Figure 4. Ten genes on chromosome 18 were identified by both QTL mapping and expression array for susceptibility to S. aureus.

(A) Chromosome 18 LOD score plot for susceptibility to S. aureus in N₂ backcross mice. Six to eight-week-old backcross mice were injected i.p. with 1×10⁷ CFU/g S. aureus and observed every 8 h for 5 days. The horizontal dashed lines indicate the thresholds for significant (P = 0.05) and suggestive (P = 0.63) LOD score determined by the J/qtl permutation test using 1,000 permuted data sets. The microsatellite markers used for determining genotypes of N₂ backcross mice are presented along the X-axis. The differentially expressed genes are indicated on chromosome 18. Genes identified within significant or suggestive QTL were indicated with * or /†, respectively. (B) Quantitative real-time PCR validation of 10 genes (March3, Cep120, Chmp1b, Dcp2, Dtwd2, Isoc1, Lman1, Spire1, Tnfaip8, and Seh1l) mapping within the two identified QTLs on chr.18 that were also identified by the expression-array selection strategy. Expression values of genes were normalized to 18S rRNA. Six genes (Dtwd2, Tnfaip8, Isoc1, Lman1, Chmp1b, and Seh1l) were significantly differentially expressed between A/J and C57BL/6J infected with S. aureus in the significant QTLs on chromosome 18. Values of P<0.05 were considered significant (n = 5, paired two-tailed t-test).
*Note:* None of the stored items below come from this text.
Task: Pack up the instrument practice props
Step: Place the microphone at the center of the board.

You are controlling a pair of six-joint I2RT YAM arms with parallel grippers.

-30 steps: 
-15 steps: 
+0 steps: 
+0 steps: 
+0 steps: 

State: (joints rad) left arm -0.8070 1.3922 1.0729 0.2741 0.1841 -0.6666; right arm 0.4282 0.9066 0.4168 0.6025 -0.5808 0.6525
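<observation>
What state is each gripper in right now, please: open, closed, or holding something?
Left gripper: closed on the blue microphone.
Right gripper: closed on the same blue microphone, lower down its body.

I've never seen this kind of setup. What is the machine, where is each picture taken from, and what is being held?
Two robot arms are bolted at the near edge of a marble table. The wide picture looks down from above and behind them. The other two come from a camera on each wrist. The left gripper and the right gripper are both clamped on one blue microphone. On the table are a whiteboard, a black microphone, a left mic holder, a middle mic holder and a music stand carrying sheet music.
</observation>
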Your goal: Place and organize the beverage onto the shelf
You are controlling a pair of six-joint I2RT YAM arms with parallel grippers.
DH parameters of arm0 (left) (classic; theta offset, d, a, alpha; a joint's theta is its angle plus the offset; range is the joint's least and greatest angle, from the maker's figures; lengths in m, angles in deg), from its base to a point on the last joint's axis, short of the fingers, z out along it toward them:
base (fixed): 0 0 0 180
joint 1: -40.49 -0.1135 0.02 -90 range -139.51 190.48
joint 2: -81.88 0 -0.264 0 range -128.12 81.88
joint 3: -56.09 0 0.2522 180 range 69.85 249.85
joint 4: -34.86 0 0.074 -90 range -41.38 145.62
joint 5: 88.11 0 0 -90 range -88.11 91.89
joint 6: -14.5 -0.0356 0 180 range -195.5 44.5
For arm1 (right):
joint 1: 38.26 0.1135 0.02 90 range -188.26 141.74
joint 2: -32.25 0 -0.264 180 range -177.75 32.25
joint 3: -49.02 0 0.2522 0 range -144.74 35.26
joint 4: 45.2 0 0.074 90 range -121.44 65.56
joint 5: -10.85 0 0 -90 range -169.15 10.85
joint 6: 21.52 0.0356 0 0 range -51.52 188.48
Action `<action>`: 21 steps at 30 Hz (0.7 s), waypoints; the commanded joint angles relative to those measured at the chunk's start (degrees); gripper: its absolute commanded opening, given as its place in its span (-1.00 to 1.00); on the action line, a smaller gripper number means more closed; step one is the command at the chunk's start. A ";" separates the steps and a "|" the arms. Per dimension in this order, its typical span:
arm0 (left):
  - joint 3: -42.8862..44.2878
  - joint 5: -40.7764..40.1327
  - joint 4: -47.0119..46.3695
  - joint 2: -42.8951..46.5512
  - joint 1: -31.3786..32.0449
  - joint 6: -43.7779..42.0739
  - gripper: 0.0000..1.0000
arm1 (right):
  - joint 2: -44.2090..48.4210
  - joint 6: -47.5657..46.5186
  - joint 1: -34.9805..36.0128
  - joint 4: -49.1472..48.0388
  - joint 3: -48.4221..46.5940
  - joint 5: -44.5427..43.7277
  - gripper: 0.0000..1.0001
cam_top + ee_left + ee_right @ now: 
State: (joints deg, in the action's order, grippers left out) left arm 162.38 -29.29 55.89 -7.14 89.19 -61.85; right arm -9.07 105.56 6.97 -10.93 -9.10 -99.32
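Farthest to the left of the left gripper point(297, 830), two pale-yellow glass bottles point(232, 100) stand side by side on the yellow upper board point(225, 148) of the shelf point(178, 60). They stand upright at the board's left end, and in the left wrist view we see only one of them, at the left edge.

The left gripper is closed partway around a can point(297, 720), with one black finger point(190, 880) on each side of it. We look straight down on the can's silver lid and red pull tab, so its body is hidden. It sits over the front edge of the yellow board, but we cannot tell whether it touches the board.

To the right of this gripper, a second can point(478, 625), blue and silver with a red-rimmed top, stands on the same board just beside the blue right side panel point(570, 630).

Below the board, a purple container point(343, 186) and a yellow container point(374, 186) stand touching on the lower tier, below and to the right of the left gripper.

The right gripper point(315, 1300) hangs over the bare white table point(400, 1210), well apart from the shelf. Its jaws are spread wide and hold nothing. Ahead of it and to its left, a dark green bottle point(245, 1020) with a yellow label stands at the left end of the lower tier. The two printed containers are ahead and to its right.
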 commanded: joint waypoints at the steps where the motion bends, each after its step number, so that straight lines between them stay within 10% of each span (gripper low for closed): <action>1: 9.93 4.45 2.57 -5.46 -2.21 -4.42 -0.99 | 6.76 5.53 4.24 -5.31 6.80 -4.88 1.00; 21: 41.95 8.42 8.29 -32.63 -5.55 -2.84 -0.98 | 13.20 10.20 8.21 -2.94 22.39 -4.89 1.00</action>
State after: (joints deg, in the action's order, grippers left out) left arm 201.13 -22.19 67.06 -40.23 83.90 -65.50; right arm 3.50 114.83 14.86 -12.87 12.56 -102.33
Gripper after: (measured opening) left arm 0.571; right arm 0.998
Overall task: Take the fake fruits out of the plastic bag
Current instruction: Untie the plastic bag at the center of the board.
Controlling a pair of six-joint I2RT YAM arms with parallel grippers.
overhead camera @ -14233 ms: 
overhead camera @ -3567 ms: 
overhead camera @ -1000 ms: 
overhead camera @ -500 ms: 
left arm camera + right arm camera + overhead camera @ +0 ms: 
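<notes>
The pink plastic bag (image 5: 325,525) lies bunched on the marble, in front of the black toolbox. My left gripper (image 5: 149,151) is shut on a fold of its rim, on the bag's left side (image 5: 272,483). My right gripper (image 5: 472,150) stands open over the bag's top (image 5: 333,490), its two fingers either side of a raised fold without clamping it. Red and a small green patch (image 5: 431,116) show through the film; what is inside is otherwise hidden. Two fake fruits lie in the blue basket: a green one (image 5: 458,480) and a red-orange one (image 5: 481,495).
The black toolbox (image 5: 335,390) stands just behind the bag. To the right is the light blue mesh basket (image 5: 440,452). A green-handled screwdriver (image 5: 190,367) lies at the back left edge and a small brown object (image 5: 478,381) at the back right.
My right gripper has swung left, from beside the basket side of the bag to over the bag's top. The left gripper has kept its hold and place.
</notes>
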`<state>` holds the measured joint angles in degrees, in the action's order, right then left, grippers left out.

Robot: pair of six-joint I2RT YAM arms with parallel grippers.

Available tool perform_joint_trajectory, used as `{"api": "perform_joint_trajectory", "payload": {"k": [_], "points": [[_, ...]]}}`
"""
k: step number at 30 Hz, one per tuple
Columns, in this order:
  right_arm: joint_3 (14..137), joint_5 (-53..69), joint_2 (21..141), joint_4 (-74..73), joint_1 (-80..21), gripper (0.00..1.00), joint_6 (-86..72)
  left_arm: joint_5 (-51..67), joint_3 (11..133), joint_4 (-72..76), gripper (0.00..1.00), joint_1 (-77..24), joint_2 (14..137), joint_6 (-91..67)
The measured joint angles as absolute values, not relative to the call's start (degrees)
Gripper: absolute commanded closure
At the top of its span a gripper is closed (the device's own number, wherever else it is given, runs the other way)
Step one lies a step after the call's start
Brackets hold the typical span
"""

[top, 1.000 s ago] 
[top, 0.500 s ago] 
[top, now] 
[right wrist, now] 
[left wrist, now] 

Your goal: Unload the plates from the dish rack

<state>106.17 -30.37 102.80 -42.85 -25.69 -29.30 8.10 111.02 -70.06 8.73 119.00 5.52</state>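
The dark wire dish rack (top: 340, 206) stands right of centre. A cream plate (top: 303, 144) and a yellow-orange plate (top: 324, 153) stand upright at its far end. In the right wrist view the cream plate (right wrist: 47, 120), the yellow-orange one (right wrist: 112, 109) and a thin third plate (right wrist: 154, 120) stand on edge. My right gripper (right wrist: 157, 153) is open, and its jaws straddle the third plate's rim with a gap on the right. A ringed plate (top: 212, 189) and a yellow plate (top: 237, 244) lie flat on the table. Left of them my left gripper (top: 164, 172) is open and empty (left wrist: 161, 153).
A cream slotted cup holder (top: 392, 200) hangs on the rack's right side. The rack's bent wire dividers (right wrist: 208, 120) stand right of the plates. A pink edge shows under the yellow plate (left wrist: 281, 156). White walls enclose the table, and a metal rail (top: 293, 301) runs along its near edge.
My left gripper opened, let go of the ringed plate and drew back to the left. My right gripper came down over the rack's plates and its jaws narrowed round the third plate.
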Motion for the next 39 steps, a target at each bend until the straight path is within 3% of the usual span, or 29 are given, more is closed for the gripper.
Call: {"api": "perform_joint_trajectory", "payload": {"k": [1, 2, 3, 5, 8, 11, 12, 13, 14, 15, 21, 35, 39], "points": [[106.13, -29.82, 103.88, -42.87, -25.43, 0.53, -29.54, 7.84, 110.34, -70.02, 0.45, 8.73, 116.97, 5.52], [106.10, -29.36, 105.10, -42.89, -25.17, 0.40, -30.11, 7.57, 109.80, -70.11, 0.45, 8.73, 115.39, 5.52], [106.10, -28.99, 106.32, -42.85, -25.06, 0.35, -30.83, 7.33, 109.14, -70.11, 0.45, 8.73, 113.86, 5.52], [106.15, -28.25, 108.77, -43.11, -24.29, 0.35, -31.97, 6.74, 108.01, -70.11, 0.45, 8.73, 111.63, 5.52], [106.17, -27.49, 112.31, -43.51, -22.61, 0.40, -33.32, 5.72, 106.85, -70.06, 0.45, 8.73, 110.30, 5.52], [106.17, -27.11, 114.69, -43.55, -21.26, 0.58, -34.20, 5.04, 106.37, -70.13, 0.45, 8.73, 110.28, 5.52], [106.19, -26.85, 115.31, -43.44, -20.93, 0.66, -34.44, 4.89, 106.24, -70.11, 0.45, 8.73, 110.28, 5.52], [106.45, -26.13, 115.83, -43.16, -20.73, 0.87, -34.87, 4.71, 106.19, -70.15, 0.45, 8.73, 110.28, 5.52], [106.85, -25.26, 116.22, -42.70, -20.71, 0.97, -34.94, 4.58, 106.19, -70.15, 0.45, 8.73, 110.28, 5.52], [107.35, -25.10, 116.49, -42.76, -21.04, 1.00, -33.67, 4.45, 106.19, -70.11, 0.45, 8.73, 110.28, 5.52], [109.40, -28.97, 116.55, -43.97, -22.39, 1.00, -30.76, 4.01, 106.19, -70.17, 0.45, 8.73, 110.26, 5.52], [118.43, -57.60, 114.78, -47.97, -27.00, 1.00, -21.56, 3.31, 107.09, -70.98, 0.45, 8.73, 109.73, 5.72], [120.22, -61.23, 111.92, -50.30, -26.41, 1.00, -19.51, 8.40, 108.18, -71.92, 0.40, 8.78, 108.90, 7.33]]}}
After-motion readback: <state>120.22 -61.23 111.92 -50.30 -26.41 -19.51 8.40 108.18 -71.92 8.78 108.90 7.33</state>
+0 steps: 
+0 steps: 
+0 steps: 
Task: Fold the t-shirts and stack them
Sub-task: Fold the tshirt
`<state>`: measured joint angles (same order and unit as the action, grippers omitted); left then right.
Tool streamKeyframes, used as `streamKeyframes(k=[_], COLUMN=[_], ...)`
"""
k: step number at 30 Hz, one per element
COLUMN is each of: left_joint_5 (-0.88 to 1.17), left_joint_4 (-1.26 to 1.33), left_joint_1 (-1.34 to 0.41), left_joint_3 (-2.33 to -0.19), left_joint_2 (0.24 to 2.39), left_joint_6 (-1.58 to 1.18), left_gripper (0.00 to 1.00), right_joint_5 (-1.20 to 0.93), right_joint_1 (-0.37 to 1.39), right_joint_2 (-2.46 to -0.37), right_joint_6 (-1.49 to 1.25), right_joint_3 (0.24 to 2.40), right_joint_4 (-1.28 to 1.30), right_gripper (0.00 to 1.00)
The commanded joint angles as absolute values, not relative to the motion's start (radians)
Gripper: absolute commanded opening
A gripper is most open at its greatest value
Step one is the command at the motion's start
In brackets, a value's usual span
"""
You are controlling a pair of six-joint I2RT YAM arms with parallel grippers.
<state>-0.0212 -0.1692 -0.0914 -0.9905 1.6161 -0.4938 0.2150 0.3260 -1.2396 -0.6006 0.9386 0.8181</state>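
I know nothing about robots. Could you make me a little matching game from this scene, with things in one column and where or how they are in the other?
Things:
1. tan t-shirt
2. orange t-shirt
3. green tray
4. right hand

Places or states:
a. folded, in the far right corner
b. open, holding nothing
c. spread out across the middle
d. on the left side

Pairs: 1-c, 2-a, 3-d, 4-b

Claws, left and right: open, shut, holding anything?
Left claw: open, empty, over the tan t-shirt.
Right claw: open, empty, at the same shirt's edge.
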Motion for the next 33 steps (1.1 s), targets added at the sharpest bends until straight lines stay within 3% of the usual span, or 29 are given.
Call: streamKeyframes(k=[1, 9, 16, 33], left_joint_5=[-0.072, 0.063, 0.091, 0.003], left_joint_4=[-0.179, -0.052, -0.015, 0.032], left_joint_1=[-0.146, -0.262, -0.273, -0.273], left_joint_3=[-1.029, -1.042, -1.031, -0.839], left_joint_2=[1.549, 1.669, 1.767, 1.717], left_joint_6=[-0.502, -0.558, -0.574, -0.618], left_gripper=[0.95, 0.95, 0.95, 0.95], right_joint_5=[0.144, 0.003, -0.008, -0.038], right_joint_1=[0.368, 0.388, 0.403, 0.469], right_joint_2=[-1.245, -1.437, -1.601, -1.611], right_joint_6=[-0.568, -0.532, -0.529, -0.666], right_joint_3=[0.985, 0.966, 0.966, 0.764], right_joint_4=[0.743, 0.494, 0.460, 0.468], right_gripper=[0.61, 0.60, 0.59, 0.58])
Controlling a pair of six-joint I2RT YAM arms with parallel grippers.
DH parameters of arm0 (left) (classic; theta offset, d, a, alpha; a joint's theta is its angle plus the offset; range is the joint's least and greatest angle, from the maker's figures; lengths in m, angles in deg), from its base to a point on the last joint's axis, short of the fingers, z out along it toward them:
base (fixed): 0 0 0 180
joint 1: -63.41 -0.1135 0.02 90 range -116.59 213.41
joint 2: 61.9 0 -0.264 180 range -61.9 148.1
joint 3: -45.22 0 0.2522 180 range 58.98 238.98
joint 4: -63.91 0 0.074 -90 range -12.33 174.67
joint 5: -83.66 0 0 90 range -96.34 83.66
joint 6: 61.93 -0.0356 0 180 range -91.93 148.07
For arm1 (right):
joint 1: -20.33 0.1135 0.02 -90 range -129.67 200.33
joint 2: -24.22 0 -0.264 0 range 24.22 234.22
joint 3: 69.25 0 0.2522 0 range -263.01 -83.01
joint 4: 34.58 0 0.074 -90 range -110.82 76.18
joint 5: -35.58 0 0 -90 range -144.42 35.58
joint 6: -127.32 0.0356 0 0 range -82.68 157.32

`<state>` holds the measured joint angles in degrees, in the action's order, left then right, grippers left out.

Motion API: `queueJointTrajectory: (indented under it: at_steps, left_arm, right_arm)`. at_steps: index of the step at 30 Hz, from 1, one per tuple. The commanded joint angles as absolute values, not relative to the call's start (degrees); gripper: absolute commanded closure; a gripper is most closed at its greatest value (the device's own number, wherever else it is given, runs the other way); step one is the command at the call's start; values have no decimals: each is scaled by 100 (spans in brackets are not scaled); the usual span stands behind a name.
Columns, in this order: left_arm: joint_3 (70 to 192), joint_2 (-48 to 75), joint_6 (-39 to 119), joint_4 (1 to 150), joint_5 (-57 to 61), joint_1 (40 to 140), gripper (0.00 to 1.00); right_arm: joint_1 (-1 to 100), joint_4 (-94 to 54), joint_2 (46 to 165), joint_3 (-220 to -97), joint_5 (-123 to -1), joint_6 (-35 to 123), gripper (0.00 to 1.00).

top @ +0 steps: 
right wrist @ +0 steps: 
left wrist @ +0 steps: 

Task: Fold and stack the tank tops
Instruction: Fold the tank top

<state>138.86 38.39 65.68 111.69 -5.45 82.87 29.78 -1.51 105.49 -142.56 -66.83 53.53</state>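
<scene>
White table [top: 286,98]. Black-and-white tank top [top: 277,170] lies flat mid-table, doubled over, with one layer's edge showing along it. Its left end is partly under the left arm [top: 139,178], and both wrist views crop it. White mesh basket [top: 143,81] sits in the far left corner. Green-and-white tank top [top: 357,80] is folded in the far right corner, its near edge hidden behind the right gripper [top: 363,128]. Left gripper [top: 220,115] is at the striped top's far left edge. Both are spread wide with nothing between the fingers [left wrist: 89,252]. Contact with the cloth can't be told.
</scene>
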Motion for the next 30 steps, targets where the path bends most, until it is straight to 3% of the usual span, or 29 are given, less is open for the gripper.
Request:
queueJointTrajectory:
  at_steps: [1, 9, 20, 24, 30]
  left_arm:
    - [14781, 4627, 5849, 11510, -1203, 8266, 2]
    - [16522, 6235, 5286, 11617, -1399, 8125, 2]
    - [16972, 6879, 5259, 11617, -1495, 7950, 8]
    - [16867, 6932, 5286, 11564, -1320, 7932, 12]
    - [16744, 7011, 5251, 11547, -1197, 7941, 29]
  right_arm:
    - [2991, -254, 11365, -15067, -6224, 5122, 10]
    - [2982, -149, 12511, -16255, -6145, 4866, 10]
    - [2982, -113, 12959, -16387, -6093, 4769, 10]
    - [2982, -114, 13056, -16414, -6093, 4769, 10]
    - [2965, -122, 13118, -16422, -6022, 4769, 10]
Figure 5. RAW264.7 cells transfected with Tnfaip8 and Seh1l siRNA and peritoneal macrophages from C57BL/6J and CSS18 exhibited significant and consistent patterns of change in the cytokine production (IL-1β and GM-CSF).

(A) RAW264.7 cells were treated with negative control, Tnfaip8 or Seh1l siRNA and incubated with S. aureus for 5 h. (B) Peritoneal macrophages from CSS18 and C57BL/6J were incubated with S. aureus for 48 h. Macrophage culture supernatants were collected at two time points (pre- and post- S. aureus stimulation) for cytokine/chemokine analysis. IL-1β and GM-CSF were determined by Luminex-based multiplex cytokine assay. Means and standard deviations of three independent experiments are shown. Values of P<0.05 were considered significant (unpaired two-tailed t-test).